Centre for Imaging Sciences, Division of Informatics, Imaging & Data Sciences, The University of Manchester, Manchester, UK.
Rheumatology Directorate, Salford Care Organisation, Northern Care Alliance NHS Foundation Trust, Salford, UK.
Rheumatology (Oxford). 2023 Jun 1;62(6):2325-2329. doi: 10.1093/rheumatology/kead026.
Nailfold capillaroscopy is key to timely diagnosis of SSc, but is often not used in rheumatology clinics because the images are difficult to interpret. We aimed to develop and validate a fully automated image analysis system to fill this gap.

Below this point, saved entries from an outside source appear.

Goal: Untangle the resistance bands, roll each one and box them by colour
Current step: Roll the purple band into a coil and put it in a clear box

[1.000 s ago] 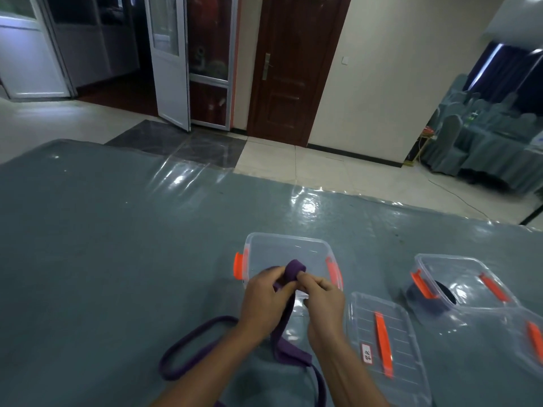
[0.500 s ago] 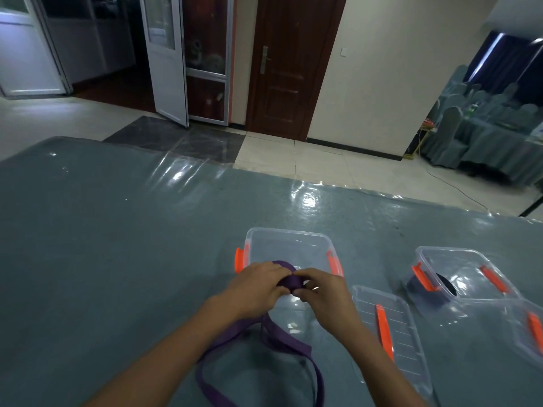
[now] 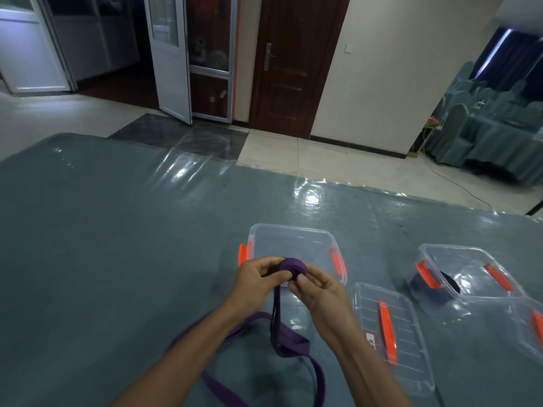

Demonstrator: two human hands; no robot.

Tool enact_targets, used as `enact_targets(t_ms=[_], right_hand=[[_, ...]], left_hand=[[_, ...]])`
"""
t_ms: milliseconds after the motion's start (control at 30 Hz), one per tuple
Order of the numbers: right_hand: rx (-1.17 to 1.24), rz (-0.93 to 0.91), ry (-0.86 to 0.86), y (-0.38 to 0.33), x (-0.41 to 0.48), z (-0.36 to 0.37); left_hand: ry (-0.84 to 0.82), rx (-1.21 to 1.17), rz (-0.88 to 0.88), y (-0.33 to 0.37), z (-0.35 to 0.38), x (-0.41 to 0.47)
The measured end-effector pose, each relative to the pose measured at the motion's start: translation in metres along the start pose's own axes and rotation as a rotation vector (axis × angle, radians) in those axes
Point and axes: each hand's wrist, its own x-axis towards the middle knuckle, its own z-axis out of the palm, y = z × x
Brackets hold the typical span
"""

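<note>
Both hands, left point(image 3: 258, 279) and right point(image 3: 316, 287), pinch the purple band's point(image 3: 289, 346) roll. An open box point(image 3: 291, 254) sits just beyond, its lid point(image 3: 390, 336) to the right.

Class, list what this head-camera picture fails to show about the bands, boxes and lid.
All in the head view:
Tail of the purple band runs off the bottom edge; length unknown.
Colour of the dark roll in the right box: blurred by wall glare.
Text of the label on the lid: too small.
The far-right container: cut by the frame edge.
</note>
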Motion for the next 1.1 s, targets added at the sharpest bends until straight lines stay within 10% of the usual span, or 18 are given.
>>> enact_targets(t_ms=[267,567,800,1100], right_hand=[[-1.308,-0.321,-0.098,-0.017,-0.001,-0.013],[-0.297,-0.126,-0.076,-0.019,-0.003,-0.017],[0.090,0.013,-0.056,-0.006,-0.007,-0.016],[-1.089,-0.303,-0.164,-0.029,-0.003,-0.043]], left_hand=[[-0.305,0.900,0.282,0.011,-0.015,0.006],[-0.003,0.198,0.118,0.018,0.005,0.002],[0.013,0.174,0.110,0.003,0.014,0.000],[-0.189,0.796,0.267,0.009,0.018,0.000]])
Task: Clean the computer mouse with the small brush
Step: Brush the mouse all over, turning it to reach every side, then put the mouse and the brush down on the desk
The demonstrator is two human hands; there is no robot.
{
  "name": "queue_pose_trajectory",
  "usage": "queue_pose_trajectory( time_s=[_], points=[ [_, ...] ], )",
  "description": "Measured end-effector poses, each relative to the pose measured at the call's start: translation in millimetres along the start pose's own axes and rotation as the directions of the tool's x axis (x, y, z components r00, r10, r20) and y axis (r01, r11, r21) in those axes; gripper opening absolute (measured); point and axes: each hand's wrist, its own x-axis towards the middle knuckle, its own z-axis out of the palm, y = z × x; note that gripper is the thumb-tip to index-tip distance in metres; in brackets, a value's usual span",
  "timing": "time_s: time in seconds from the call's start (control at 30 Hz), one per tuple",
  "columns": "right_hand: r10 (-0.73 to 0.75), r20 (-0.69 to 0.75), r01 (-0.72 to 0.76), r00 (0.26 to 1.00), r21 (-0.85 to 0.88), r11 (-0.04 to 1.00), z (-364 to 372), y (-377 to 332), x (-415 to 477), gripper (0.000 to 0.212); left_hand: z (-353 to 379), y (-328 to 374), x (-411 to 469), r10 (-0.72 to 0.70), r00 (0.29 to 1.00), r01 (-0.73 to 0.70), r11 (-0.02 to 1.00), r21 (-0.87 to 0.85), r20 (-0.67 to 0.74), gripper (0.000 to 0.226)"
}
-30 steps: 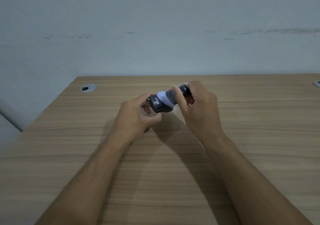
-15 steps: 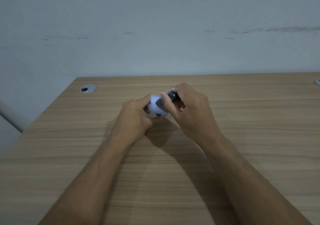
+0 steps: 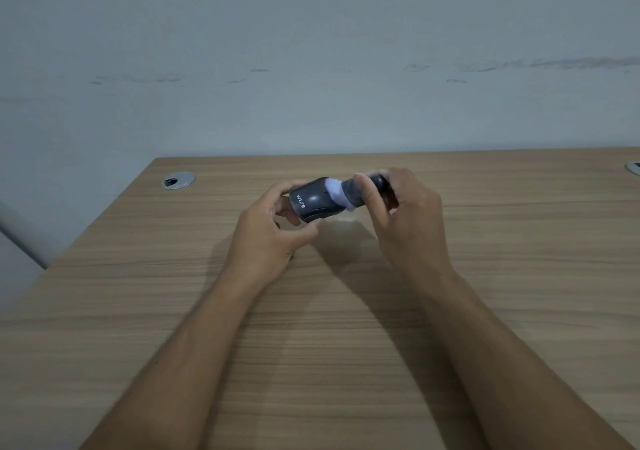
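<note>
A dark grey computer mouse with white lettering is held a little above the wooden desk. My left hand grips its left end with thumb and fingers. My right hand holds a small brush with a dark handle and a pale bristle tuft. The bristles rest on the right part of the mouse's top. The brush handle is mostly hidden inside my right fist and is blurred.
A round metal cable grommet sits at the desk's far left corner, and another grommet shows at the right edge. A pale wall rises behind the desk. The desk's left edge runs diagonally.
The brush has swept from the mouse's left part over to its right, uncovering the lettered top. My right hand moved right with it. My left hand kept its hold.
</note>
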Motion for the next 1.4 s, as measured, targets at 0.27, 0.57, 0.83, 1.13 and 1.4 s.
queue_pose_trajectory(
  time_s=[0.27,0.57,0.83,1.13,1.4],
  points=[
    [0.125,-0.015,-0.125,0.992,0.023,0.992,-4.8,8.6,1.0,0.02,2.2,-4.3,0.5,-0.041,0.998,0.044,0.993,-0.106,0.037,0.06],
    [0.017,0.062,-0.022,0.998,0.087,0.996,-5.4,-2.6,-0.4,0.018,-0.8,-6.5,1.1,-0.064,0.998,0.065,0.996,-0.059,0.018,0.059],
    [0.077,0.125,-0.094,0.989,0.135,0.986,-4.2,0.8,-1.7,0.017,2.1,-6.7,-0.7,-0.106,0.994,0.107,0.993,-0.04,0.014,0.057],
    [0.3,0.164,-0.267,0.94,-0.195,0.944,2.3,32.7,-5.7,0.039,9.2,-15.0,-0.7,-0.119,0.988,0.133,0.978,0.158,-0.093,0.05],
    [0.306,0.312,-0.191,0.899,-0.349,0.917,15.6,27.6,-12.3,0.055,14.9,-21.8,2.8,-0.089,0.976,0.15,0.936,0.319,-0.198,0.052]
  ],
)
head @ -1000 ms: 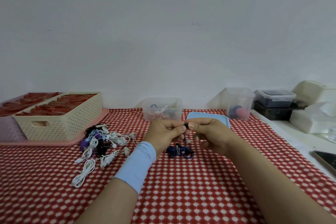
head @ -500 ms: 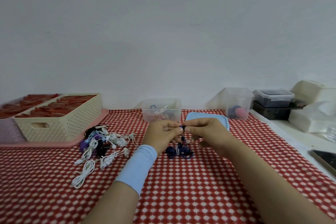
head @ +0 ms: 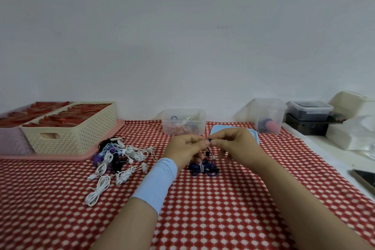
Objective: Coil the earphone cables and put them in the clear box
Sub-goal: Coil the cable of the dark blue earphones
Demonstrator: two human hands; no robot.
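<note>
Left hand: we see the left hand point(head: 187, 148) raised over the cloth point(head: 223, 209), thumb and forefinger pinching one end of the blue cable point(head: 204, 168).
Right hand: the right hand point(head: 233, 145) meets it fingertip to fingertip and pinches the same end; its other fingers are curled under.
Cable: the bulk is a bundle lying on the cloth just below both hands, with a white tie round its middle. A strand runs up to the pinch and a dark earbud point(head: 207, 154) hangs between.
Box: we have the clear box point(head: 183, 122) beyond the hands near the wall, open, with a few coiled sets inside. The cable is outside it.
Lid: a blue lid point(head: 215, 129) lies just right of the box, partly hidden by the right hand.
Pile: white and dark earphones point(head: 119, 156) lie heaped left of the hands, beside the cream basket point(head: 77, 134).
Wrist: a pale blue band point(head: 156, 182) wraps the left wrist.
</note>
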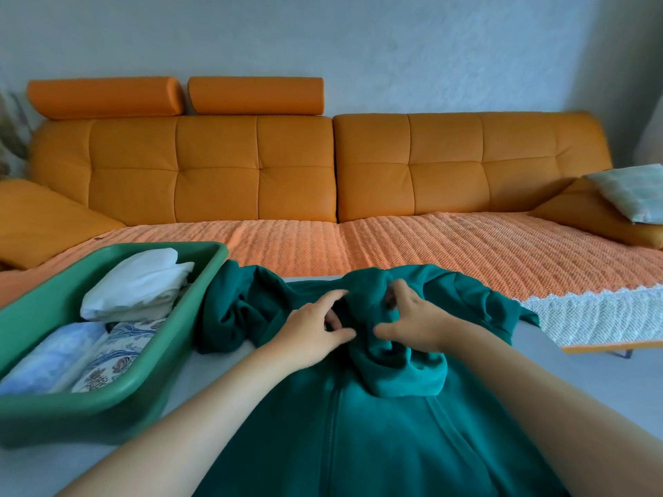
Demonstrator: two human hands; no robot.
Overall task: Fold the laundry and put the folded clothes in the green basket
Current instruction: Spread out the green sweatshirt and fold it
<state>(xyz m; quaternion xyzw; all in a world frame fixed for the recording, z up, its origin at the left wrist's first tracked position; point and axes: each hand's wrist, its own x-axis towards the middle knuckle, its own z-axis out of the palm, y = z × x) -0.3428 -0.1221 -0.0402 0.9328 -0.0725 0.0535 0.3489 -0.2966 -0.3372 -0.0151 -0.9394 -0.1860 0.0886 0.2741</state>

We mimicked the image interpretation strategies of SSc experts, using deep learning networks to detect each capillary in the distal row of vessels and make morphological measurements. We combined measurements from multiple fingers to give a subject-level probability of SSc.We trained the system using high-resolution images from 111 subjects (group A) and tested on images from subjects not in the training set: 132 imaged at high-resolution (group B); 66 imaged with a low-cost digital microscope (group C). Roughly half of each group had confirmed SSc, and half were healthy controls or had primary RP ('normal'). We also estimated the performance of SSc experts.
We compared automated SSc probabilities with the known clinical status of patients (SSc versus 'normal'), generating receiver operating characteristic curves (ROCs). For group B, the area under the ROC (AUC) was 97% (94-99%) [median (90% CI)], with equal sensitivity/specificity 91% (86-95%). For group C, the AUC was 95% (88-99%), with equal sensitivity/specificity 89% (82-95%). SSc expert consensus achieved sensitivity 82% and specificity 73%.
Fully automated analysis using deep learning can achieve diagnostic performance at least as good as SSc experts, and is sufficiently robust to work with low-cost digital microscope images.
甲褶毛细血管镜检查对于及时诊断 SSc 至关重要,但由于图像难以解读,通常在风湿病诊所中未被使用。我们旨在开发和验证一种全自动图像分析系统来填补这一空白。
我们模仿 SSc 专家的图像解读策略,使用深度学习网络来检测远端血管行中的每根毛细血管并进行形态学测量。我们将来自多个手指的测量结果结合起来,给出了一个反映 SSc 可能性的个体水平概率。我们使用来自 111 名受试者的高分辨率图像(组 A)对系统进行训练,并在未参与训练集的受试者图像上进行测试:132 名受试者的高分辨率图像(组 B);66 名受试者的低成本数字显微镜图像(组 C)。每组约有一半受试者患有确诊的 SSc,另一半为健康对照者或原发性 RP(“正常”)。我们还评估了 SSc 专家的表现。
我们将自动化 SSc 概率与患者的已知临床状况(SSc 与“正常”)进行了比较,生成了受试者工作特征曲线(ROC)。对于组 B,ROC 的曲线下面积(AUC)为 97%(94-99%)[中位数(90%CI)],具有相等的敏感性/特异性 91%(86-95%)。对于组 C,AUC 为 95%(88-99%),具有相等的敏感性/特异性 89%(82-95%)。SSc 专家共识的敏感性为 82%,特异性为 73%。
使用深度学习的全自动分析可以达到至少与 SSc 专家相同的诊断性能,并且足够稳健,可以与低成本数字显微镜图像一起使用。